TASK STATEMENT:
Look through the data below and work out how many lines contain the string "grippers". Give the number alone.

GIVEN DATA:
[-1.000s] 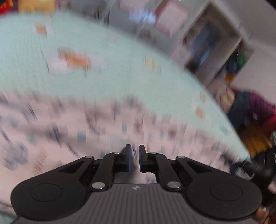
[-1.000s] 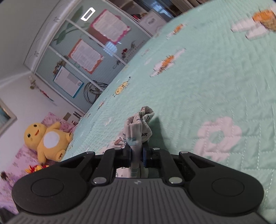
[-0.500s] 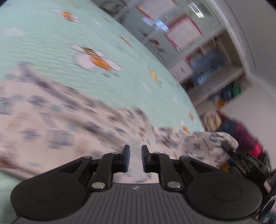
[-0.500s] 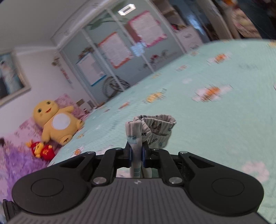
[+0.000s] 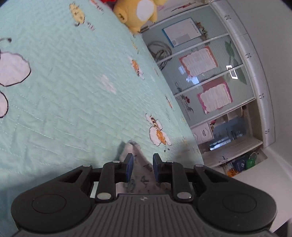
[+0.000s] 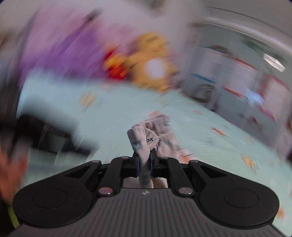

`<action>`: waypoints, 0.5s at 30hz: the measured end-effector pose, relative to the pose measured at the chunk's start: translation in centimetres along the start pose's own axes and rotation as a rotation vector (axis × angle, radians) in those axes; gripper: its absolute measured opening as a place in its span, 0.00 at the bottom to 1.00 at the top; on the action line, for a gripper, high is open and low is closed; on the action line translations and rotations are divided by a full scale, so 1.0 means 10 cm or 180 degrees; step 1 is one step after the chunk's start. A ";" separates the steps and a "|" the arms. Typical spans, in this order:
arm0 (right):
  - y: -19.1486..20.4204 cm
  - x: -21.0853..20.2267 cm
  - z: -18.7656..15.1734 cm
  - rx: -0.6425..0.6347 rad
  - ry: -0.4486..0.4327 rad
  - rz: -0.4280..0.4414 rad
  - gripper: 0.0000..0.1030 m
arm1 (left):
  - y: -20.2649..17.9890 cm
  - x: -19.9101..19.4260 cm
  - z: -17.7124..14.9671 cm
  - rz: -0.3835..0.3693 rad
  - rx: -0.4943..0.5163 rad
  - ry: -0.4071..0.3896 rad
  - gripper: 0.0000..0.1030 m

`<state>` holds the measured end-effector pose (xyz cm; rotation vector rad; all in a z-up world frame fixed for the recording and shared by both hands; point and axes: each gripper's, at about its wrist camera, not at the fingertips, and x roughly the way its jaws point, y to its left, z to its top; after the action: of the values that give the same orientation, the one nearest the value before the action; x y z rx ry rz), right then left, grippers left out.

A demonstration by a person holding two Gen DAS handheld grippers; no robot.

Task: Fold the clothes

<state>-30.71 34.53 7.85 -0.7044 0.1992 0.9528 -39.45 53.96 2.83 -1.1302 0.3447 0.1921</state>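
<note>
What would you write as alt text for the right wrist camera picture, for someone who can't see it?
The right gripper is shut on a bunched fold of white printed garment, held above a mint-green quilted bedspread. The background is heavily motion-blurred: a yellow plush toy beside purple bedding, and glass cabinet doors on the right.

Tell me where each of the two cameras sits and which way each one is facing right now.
Left wrist: on the left gripper, looking along its opening fingers over white printed cloth, not pinched, toward the mint quilt and wardrobe.
Right wrist: on the right gripper, shut on the printed cloth, badly blurred; a blurred hand shows at the left edge.
Shared: quilt, yellow plush toy, wardrobe.
</note>
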 end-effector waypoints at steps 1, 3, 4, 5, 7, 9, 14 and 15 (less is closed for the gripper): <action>0.24 0.11 -0.09 -0.0337 0.0099 0.0004 0.09 | 0.04 0.02 0.00 -0.0019 -0.0049 0.0062 0.22; 0.54 0.20 -0.23 -0.0790 0.0158 -0.0077 0.07 | 0.11 0.06 -0.01 -0.0040 -0.0146 0.0156 0.22; 0.61 0.19 -0.26 -0.0869 0.0142 -0.0108 0.07 | 0.14 0.06 -0.01 -0.0031 -0.0188 0.0180 0.22; 0.62 0.18 -0.26 -0.0885 0.0134 -0.0130 0.07 | 0.17 0.07 0.01 -0.0050 -0.0228 0.0192 0.22; 0.62 0.15 -0.25 -0.0881 0.0129 -0.0159 0.07 | 0.20 0.07 0.03 -0.0104 -0.0298 0.0199 0.22; 0.59 0.12 -0.21 -0.0867 0.0121 -0.0154 0.07 | 0.20 0.06 0.05 -0.0131 -0.0311 0.0194 0.22; 0.58 0.04 -0.15 -0.0765 0.0044 -0.0087 0.13 | 0.21 0.08 0.05 -0.0123 -0.0297 0.0253 0.22; 0.60 0.04 -0.17 -0.0826 0.0069 -0.0048 0.16 | 0.21 0.09 0.06 -0.0121 -0.0275 0.0263 0.22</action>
<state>-35.06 36.03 3.59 -0.9538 0.0895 0.9664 -39.18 55.34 0.98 -1.2313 0.3908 0.1280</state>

WRITTEN RESPONSE:
2